We all grow old and get pains but our furry friends still cannot tell us when something is wrong. Do them a favor and follow through on the points below for a happy life.

  • Establish a relationship with your vet. A check up every 6 months is highly recommended.
  • Become aware and informed of health conditions common to certain breeds of animals.
  • Feed your pet the best food without preservatives and chemicals. Multiple small portions are much better than 1 big meal.
  • Do no overfeed your animals! Like humans, obesity is now a killer of animals!
  • Consider dietary supplements such as glucosamine/chondroitin to help prevent arthritis.
  • Give older dogs moderate exercise, but reduce the amount and pace as they age.
  • Brush your dog's teeth daily and plan for annual dental checkups and cleaning.
  • Vaccinate only once every three years. This is now advised by many medical colleges.
  • Be diligent in controlling fleas/ticks with regular bathing and brushing.
  • Keep you senior pets around you as much as possible. Boredom can hurt as much as old age.


Before jumping in the car to leave your loved ones (your pets) please take a minute to check through the following preparations to ensure the safety of your pet!

  • Coordinate all activities with your pet sitter.
  • Make sure there is more than enough food and litter.
  • Lay out all leashes and pet carriers.
  • Lay out (securely) pet medications.
  • Where are my toys?
  • Note any last minute home problems (e.g., plugged drains).
  • Check the thermostat keeping it at a comfortable level.
  • Check lights, timers, blinds, windows, door locks.
  • Remove dangerous plants
  • Give the neighbor, and/or gate keeper the sitter's name.
  • Give the pet sitter the alarm code and password.


When a stranger comes into the home, there is an adjustment period for all animals. If they have not seen their masters', a flight reaction is common for them to run in hopes of finding them in addition to getting away from this new person.

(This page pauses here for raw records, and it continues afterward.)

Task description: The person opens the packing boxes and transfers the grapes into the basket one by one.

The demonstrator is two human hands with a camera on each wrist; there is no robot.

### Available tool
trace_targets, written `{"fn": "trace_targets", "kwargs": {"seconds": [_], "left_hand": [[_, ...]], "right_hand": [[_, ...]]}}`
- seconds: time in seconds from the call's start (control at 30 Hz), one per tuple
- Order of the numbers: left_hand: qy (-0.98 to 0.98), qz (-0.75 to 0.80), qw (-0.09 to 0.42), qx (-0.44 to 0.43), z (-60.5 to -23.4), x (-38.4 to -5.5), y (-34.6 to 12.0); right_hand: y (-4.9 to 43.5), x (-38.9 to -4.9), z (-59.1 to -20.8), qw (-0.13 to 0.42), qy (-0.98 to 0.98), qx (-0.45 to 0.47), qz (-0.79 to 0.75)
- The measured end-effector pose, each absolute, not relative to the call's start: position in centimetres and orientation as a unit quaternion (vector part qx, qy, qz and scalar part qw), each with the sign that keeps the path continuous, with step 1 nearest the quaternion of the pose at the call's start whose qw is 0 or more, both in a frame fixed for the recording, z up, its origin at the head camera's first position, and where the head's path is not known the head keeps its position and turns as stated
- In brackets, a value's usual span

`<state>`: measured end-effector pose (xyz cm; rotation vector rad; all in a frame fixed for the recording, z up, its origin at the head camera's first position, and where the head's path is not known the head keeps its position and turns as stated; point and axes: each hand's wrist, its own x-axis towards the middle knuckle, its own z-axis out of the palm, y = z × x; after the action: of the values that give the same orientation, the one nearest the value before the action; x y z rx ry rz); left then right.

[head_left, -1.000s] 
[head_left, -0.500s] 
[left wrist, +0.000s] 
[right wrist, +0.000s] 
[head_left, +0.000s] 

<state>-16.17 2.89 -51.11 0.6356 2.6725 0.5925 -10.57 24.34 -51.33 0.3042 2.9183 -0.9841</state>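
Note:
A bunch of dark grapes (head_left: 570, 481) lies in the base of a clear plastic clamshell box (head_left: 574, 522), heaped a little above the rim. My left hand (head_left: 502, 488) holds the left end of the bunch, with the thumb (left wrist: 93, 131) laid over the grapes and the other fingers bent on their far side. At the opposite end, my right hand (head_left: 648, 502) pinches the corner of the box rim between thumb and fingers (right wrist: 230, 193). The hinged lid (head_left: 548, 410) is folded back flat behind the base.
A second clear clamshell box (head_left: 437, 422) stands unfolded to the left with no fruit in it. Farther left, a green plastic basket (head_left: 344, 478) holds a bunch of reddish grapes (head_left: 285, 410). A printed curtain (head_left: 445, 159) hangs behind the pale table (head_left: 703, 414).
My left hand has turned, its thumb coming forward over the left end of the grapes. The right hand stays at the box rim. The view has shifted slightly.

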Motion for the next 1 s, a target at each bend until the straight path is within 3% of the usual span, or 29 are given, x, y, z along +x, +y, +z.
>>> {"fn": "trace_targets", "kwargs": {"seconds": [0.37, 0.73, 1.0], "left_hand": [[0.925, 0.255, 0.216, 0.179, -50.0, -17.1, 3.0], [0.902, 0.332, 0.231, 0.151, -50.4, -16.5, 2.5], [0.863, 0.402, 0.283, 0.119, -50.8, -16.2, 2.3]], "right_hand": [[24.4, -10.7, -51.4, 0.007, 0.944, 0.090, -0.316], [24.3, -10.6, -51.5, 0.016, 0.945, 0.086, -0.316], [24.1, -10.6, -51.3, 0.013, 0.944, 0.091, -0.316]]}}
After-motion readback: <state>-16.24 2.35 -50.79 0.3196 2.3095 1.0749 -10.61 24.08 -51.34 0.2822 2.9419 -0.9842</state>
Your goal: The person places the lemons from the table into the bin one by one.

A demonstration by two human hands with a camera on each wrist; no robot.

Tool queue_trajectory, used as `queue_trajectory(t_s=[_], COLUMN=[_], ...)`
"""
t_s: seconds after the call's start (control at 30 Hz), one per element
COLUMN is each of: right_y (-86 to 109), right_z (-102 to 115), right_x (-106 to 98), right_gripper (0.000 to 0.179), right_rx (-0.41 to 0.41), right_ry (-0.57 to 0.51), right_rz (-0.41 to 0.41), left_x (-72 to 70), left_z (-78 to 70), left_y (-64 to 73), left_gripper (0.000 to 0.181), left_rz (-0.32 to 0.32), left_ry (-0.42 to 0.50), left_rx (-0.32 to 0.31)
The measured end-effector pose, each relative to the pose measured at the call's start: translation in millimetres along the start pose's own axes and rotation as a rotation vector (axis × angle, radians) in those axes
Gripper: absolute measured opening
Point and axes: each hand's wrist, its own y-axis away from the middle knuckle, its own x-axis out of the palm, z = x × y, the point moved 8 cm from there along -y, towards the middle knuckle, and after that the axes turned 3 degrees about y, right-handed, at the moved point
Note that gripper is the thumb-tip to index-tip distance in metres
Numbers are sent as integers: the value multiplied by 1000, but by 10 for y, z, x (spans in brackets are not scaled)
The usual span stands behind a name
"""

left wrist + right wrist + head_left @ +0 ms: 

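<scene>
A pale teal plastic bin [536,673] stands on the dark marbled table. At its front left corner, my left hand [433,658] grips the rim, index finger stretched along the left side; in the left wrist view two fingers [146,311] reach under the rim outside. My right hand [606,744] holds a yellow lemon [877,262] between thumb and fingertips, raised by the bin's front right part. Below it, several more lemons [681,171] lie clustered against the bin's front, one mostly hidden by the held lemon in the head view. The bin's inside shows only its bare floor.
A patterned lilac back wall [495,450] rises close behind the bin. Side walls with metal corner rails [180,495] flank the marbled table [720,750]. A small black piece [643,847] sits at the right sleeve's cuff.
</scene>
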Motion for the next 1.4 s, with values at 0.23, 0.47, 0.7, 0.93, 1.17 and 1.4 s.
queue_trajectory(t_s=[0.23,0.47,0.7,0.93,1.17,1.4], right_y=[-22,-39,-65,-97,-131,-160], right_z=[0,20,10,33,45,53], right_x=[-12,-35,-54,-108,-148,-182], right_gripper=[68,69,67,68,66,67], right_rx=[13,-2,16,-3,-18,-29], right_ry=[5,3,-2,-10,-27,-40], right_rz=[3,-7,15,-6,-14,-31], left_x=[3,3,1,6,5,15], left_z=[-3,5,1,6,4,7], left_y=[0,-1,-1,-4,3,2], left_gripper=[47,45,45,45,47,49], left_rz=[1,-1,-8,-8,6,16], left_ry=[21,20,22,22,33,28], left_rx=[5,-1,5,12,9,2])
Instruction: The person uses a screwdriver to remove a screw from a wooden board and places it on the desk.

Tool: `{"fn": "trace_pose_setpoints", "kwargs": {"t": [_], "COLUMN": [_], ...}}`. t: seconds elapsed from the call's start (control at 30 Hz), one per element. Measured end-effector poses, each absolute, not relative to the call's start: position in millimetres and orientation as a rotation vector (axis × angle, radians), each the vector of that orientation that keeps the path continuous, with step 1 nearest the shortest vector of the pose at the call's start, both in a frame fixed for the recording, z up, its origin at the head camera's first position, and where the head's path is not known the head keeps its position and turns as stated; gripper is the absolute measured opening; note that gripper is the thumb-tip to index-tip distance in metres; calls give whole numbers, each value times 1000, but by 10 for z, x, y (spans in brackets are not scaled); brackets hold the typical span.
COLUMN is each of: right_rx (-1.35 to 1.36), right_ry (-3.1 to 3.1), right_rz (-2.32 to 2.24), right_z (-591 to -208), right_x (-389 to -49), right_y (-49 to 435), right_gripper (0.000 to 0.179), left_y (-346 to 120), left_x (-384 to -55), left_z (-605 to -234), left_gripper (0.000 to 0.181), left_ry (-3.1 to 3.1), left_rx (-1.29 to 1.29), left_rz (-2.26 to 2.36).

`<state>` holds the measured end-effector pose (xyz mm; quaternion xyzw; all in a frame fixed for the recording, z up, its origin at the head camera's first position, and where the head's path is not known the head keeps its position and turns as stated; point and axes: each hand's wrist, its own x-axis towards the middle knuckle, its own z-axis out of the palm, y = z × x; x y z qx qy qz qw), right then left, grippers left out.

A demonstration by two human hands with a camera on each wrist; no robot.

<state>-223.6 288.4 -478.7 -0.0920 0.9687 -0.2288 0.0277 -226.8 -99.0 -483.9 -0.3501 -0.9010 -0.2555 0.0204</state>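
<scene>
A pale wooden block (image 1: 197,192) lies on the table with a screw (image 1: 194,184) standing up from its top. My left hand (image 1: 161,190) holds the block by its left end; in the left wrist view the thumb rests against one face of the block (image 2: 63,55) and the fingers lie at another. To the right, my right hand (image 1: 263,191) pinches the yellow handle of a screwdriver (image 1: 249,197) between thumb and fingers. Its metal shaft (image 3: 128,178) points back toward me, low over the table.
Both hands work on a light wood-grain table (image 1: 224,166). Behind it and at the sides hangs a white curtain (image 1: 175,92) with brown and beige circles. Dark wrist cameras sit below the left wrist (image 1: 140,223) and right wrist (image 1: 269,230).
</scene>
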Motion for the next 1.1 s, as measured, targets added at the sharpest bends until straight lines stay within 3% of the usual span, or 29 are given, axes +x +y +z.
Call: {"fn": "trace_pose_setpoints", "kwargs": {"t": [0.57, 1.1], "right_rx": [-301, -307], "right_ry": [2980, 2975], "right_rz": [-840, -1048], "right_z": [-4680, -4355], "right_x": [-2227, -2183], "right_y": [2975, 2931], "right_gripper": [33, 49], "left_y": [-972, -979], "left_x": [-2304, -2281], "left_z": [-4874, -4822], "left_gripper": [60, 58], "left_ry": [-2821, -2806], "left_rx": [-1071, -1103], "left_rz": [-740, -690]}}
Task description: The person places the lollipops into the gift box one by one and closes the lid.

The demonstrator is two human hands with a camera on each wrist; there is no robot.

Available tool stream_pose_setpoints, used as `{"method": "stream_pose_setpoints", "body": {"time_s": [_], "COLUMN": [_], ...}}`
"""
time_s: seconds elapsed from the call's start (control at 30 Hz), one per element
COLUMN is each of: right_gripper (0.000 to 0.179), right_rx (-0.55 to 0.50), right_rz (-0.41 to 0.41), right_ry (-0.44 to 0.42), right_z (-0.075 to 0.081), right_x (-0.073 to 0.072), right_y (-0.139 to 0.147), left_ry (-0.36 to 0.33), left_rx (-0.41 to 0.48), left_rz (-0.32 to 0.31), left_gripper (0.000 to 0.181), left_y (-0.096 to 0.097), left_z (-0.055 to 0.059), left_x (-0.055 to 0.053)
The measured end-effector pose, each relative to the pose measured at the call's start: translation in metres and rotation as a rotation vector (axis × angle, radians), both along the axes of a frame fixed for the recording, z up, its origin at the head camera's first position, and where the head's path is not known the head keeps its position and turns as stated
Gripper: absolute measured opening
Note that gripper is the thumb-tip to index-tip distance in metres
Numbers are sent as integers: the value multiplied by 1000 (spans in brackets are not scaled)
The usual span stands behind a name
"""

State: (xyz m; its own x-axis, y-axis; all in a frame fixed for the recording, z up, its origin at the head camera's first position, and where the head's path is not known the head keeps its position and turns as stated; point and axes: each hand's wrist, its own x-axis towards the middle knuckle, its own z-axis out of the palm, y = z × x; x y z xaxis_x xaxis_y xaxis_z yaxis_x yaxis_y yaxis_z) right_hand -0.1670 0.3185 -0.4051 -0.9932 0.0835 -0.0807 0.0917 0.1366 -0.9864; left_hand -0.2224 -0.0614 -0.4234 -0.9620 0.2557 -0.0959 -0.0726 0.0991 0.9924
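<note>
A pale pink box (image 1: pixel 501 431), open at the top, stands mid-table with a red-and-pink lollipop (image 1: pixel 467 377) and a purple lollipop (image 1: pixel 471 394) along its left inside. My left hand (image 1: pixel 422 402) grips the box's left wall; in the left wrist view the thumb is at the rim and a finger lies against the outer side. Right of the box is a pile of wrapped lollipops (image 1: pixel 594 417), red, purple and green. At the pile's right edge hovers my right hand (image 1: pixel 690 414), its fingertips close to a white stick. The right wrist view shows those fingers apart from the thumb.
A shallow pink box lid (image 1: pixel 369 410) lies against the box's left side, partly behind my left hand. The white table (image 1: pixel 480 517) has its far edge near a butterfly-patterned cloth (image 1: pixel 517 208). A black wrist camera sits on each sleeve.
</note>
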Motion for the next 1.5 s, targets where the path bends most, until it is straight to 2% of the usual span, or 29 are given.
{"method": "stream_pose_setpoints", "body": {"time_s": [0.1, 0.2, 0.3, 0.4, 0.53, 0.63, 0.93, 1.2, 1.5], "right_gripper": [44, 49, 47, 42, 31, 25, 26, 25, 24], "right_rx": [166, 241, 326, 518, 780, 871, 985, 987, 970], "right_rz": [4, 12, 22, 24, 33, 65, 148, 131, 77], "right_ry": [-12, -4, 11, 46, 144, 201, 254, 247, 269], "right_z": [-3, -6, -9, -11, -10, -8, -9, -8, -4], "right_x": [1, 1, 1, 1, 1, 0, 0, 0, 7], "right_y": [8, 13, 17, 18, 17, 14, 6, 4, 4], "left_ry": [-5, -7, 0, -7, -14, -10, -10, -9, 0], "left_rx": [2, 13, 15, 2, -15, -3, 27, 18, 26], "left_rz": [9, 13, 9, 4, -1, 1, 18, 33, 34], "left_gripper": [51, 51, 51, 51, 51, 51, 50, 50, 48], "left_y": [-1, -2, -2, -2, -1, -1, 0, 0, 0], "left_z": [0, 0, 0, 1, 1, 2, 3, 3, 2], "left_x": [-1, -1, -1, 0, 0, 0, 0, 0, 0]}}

Please take just a little time to have a metal name tag with emergency information inscribed on it and attach it to their collars. It will then be impervious to weather. Considering the $5 investment this should be imperative for all pet owners. A simple light weight aluminum tag is very good for cats and dogs. Consider placing the pet sitter's name and phone number on the tag as well should you not be available.

Also, think about the "microchips" for animals. They are so small now, and are inserted under the skin above the shoulder blades via a near painless procedure. Should your pet be found, a simple electronic scan by a human society person or vet will reveal all important information about them and the owner. The Humane Society can microchip for a small fee of $25. Either way...please identify your pets..the pain of a lost one never heals.